YOUR GOAL:
Could you give the number of lines in the entries below that contain the word "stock"? Only the number is wanted.
=-=-=
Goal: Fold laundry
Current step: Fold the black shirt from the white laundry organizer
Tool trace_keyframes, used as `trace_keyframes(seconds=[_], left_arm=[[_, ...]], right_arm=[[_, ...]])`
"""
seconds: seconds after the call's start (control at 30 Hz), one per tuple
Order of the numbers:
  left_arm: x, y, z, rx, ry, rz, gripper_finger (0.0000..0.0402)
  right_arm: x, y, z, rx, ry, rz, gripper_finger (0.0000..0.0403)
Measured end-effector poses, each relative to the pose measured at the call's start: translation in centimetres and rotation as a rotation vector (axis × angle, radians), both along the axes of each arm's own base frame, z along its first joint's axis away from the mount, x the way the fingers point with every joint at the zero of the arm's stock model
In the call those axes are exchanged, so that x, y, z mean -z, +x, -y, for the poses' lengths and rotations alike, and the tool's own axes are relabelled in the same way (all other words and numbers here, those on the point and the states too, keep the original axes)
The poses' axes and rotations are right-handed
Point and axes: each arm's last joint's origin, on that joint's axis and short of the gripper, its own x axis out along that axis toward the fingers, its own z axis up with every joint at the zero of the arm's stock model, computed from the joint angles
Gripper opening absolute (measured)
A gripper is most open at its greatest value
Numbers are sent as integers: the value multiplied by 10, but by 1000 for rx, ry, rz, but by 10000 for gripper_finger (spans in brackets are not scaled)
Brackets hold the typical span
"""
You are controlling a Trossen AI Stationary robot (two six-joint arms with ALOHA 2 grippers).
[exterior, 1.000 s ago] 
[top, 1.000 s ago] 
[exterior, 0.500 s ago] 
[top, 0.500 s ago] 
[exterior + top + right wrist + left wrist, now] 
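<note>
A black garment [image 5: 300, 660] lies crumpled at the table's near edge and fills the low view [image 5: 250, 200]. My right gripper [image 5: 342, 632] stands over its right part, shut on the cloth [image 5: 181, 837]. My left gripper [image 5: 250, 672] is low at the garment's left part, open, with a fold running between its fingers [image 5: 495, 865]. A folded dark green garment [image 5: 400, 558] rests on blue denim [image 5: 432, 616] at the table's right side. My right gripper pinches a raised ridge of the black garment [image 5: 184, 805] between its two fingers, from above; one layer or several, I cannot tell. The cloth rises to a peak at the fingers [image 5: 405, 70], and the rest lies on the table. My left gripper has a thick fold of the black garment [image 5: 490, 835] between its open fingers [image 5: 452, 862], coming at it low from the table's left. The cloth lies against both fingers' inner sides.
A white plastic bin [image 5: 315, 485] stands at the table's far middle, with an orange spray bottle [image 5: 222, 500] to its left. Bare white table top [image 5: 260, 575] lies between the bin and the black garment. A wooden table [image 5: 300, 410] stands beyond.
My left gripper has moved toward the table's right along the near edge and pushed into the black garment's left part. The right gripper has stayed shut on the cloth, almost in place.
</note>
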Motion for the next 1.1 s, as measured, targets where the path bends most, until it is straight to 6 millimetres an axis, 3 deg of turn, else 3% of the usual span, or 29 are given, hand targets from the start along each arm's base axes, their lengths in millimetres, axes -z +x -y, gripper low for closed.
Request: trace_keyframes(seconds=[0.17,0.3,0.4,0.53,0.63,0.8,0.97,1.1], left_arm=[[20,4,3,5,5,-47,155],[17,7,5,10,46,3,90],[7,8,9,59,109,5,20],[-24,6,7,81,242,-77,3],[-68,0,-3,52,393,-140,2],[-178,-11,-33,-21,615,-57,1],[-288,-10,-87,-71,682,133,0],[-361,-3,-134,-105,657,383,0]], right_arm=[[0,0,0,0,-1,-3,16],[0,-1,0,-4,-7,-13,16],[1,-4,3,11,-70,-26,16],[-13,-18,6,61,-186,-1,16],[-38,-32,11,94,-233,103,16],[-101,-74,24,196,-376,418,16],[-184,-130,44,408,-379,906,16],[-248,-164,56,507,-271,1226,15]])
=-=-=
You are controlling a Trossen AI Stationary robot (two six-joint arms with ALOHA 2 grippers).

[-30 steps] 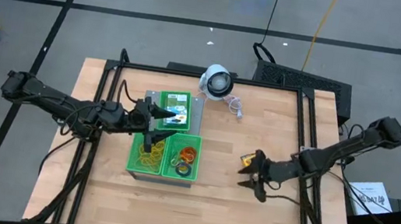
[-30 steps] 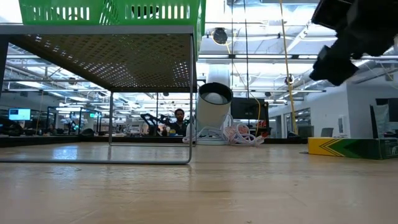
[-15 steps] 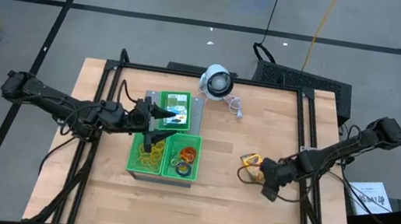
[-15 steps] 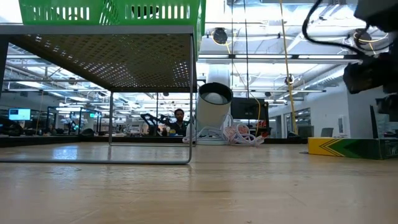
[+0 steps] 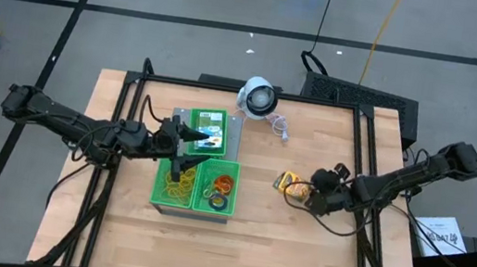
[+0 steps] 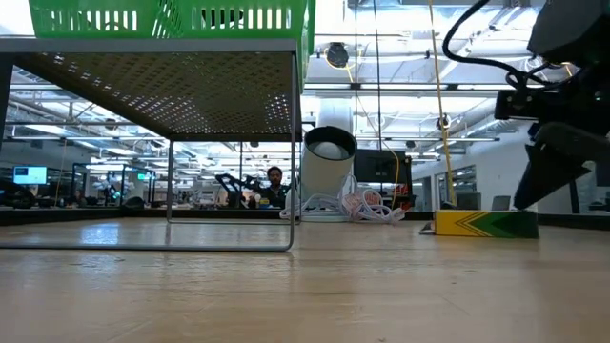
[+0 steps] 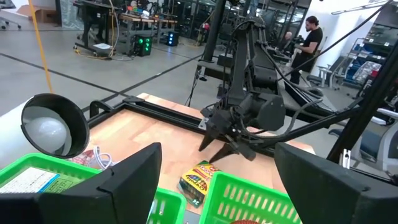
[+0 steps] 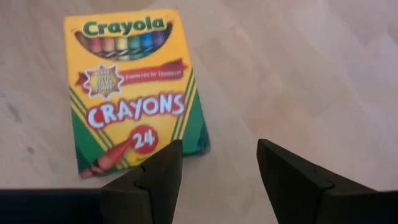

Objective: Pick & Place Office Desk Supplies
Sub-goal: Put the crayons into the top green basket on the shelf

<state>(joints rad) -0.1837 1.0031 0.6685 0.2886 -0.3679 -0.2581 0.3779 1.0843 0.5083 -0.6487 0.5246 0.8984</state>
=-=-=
YOUR SOLUTION:
2